One of several interesting creek crossings. Photo by Max
Roland talking to his GPS. Photo by Max
The trip was a useful GPS exercise; we generally asked the GPS for the direction to the hut, then told the compass people and they came up with a suggested direction to walk. Around half way, we discovered that the compass people were using magnetic north and the GPS people were using true north, which mistakenly put us up some sketchy terrain on the climber’s right of Twin One Creek. We did a lot of backsliding in the snow, Lucy put on her micro-spikes and they balled up with snow. Inevitably we got closer to the hut and soon walking became easier, in meadows, while avoiding small frozen lakes. At the hut my GPS said we still had 4.5 metres to go, but that’s close enough for me. The weather was not encouraging us to climb anything so we sat around talking, eating, etc.

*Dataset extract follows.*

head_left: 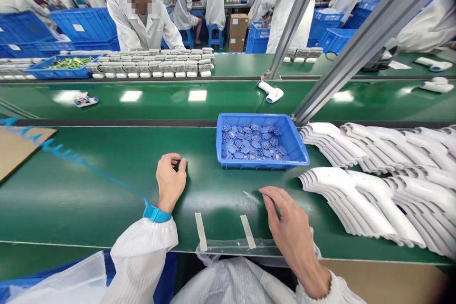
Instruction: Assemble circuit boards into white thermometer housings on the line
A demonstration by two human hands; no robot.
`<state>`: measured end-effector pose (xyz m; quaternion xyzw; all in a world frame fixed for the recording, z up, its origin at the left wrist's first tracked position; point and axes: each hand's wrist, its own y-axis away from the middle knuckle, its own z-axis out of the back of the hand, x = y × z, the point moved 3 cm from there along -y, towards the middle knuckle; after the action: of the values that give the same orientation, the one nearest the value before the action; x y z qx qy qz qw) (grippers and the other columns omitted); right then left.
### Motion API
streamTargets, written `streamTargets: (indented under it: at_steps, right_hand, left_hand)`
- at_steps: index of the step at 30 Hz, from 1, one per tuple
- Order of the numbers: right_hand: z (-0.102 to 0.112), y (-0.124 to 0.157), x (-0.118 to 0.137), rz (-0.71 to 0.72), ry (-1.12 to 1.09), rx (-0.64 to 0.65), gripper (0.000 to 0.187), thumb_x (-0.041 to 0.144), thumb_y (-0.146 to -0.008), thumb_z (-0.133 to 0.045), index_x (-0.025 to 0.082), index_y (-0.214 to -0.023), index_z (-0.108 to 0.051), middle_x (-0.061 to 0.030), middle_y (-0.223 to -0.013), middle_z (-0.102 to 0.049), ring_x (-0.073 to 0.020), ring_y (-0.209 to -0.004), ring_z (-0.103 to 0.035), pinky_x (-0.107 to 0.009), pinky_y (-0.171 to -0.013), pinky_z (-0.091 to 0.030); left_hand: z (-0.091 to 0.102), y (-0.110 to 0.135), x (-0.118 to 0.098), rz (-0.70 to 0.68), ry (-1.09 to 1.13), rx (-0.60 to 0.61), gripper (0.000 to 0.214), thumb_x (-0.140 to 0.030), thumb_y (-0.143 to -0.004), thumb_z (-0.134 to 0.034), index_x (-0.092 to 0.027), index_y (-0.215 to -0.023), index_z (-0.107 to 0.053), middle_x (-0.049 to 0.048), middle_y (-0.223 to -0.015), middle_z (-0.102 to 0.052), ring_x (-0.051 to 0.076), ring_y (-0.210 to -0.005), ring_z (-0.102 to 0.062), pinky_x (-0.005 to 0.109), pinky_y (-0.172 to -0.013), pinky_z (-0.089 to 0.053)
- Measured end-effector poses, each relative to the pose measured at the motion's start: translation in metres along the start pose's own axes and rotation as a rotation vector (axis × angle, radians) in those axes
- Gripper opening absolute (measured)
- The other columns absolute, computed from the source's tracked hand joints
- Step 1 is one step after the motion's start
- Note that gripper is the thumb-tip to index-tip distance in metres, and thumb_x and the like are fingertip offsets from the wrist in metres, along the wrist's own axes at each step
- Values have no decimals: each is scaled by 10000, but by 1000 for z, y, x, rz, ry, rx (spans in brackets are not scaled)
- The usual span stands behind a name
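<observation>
One blue tray point(263, 165), right of centre, long axis across the frame, small blue pieces point(249, 143) inside; I log the right hand point(289, 218), lower right, as nearer, short of the tray's front side, fingers loose, nothing visible held; left hand point(171, 180), left of centre, loosely curled, seemingly empty. White shells point(356, 199), far right, stacked.

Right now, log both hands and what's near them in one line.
left hand: nothing visibly held, left of bin | right hand: nothing visibly held, between tape and shells | bin: blue parts inside
</observation>
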<state>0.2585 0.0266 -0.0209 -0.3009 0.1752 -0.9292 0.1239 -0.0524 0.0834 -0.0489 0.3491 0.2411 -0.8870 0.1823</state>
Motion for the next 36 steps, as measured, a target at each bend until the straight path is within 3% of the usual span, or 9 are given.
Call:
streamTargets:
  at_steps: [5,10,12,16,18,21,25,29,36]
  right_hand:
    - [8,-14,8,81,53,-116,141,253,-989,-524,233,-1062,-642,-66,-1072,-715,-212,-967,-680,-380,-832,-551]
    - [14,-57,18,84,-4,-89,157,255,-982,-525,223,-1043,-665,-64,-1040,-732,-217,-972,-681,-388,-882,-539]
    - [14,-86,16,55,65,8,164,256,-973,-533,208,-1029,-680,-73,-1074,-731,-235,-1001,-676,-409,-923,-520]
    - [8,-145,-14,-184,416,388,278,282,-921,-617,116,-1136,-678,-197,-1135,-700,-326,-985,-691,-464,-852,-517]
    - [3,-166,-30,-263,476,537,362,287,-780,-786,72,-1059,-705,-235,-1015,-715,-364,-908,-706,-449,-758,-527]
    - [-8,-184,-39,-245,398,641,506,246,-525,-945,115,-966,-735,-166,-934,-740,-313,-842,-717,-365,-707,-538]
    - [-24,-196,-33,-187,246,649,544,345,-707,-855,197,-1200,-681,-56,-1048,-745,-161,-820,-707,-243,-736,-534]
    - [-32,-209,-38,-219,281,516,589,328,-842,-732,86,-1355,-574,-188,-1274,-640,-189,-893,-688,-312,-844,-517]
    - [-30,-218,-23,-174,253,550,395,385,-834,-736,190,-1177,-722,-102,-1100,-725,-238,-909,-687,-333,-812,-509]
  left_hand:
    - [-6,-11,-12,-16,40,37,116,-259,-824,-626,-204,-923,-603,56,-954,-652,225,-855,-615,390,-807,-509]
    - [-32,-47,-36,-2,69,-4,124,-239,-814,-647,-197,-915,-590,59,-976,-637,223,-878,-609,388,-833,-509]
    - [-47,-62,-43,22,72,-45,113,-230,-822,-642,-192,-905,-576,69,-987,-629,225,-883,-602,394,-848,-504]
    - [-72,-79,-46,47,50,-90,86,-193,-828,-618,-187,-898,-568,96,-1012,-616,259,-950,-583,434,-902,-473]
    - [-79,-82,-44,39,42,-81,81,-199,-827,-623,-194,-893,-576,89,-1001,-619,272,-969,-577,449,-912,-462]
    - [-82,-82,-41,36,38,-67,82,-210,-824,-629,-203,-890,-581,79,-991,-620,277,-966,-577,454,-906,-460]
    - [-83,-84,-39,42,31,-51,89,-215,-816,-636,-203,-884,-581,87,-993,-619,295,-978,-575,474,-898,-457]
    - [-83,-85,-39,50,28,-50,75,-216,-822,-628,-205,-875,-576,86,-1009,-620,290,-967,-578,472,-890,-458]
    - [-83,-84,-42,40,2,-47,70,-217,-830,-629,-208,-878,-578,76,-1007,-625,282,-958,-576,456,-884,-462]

Arriving at the hut. Photo by Flo
In the hut. Photo by Flo
The Hut: Is described as “small”, sleeping space for four, but we found it to be quite fine. It was obviously made by people who knew how to use tools, not just a bunch of university students. There was a fine wood burning heater and a huge amount of firewood all split and stacked under plastic at the sides of the hut. There was a full propane tank to power the cook-top. There was a sink, half a litre of hand sanitizer, four woks, six excellent steak knives, toilet paper, fondue forks, three inch foamy mattresses, two pairs of reading glasses, and all sorts of other interesting stuff. There were two abandoned sleeping bags, not in good shape. The hut was warm and exceptionally dry; we dried our boots and anything that had gotten wet on the way up. Rather than making it mouse-proof, there was a hole under the door big enough to admit weasels, which would certainly keep the mice under control. There was no food up there, so maybe the mice had no reason to be there. I’d guess that most of the stuff arrived by snowmobile via Van Horlick Creek, and a lot of love went into the hut. It is probably an “unregistered” hut so officially it isn’t even there and the builders don’t admit who they are, but there is a cash box for donations.

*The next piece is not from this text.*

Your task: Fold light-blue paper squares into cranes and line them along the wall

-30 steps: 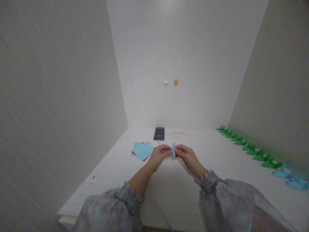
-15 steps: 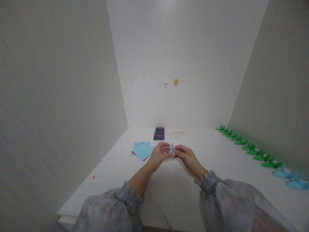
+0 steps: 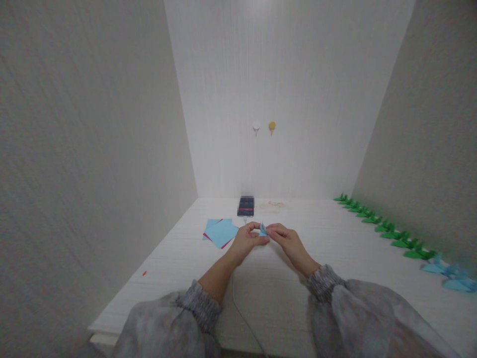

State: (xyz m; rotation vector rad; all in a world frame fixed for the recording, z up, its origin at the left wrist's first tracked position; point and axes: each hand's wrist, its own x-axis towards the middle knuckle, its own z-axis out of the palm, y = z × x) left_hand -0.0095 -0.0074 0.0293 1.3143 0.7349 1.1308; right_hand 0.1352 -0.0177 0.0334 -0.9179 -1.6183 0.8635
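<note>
Between my two hands, over the middle of the white table, is a small piece of folded light blue paper (image 3: pixel 263 230). My left hand (image 3: pixel 246 242) pinches it from the left, thumb below and fingers behind. From the right, the fingertips of my right hand (image 3: pixel 286 239) are closed on its edge. Part of the paper is hidden by the fingers. Just left of my left hand lie light blue paper squares (image 3: pixel 221 232), overlapping, with red edges showing beneath.
A phone (image 3: pixel 246 206) lies behind my hands, with a white cable (image 3: pixel 242 314) running to the table's front edge. Green folded paper cranes (image 3: pixel 387 232) line the right wall, light blue ones (image 3: pixel 458 284) nearest me. A small orange-red bit (image 3: pixel 144 273) lies at left.
The folded paper has turned and shifted slightly left; its upright point now looks shorter and split. My fingers have moved a little around it.
</note>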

Sunday: Max told us that it was necessary for him to break the ice on one of the small lakes and go swimming, but the rest of us didn’t find that to be necessary at all. Apparently it’s a Dutch thing. We discussed the route we had taken to get to the hut and decided that almost any other route might be better, so we followed down Twin One Creek on skiers right, through meadows, then several patches of slide alder, avoided a cliff that dropped vertically into the creek, followed some bear tracks in the snow, and hit what we think is the “correct” logging road, more bear tracks, and soon we were back at the jeep having lunch, eating cake, brewing coffee, etc. Past Pemberton, Alberto drove us home without incident.
Trip Leader Survey (Where VOC asks us how the trip went)
Name of the trip? According to the Trips Agenda, it was called “Snowspider (Hut)”.
Did others take Leadership Responsibility? We don’t use the Army model for leadership; we discuss options and share the consensus decisions.
Hard to generate enthusiasm? No, hard to find people prepared to take Friday off work.
Effectiveness of pre-trip meeting? We didn’t have one; answered questions by email/phone.
Prerequisite Skill sets? Politeness in hot spring. Ability to warn driver of potholes. GPS/compass navigation. Not complaining too much. Driving while tired. Walking in snow.
Comment on skills? They were adequate.
Risk Management and Safety (describe)? Staying awake on the drive home is always important.
VOC Resources? Like, somewhere to advertise the trip? Our WIKI has a link to Bivouac.
Trip Rated Appropriately? We seemed to know what we were doing so, yes.
Provide Comments? Read the trip report.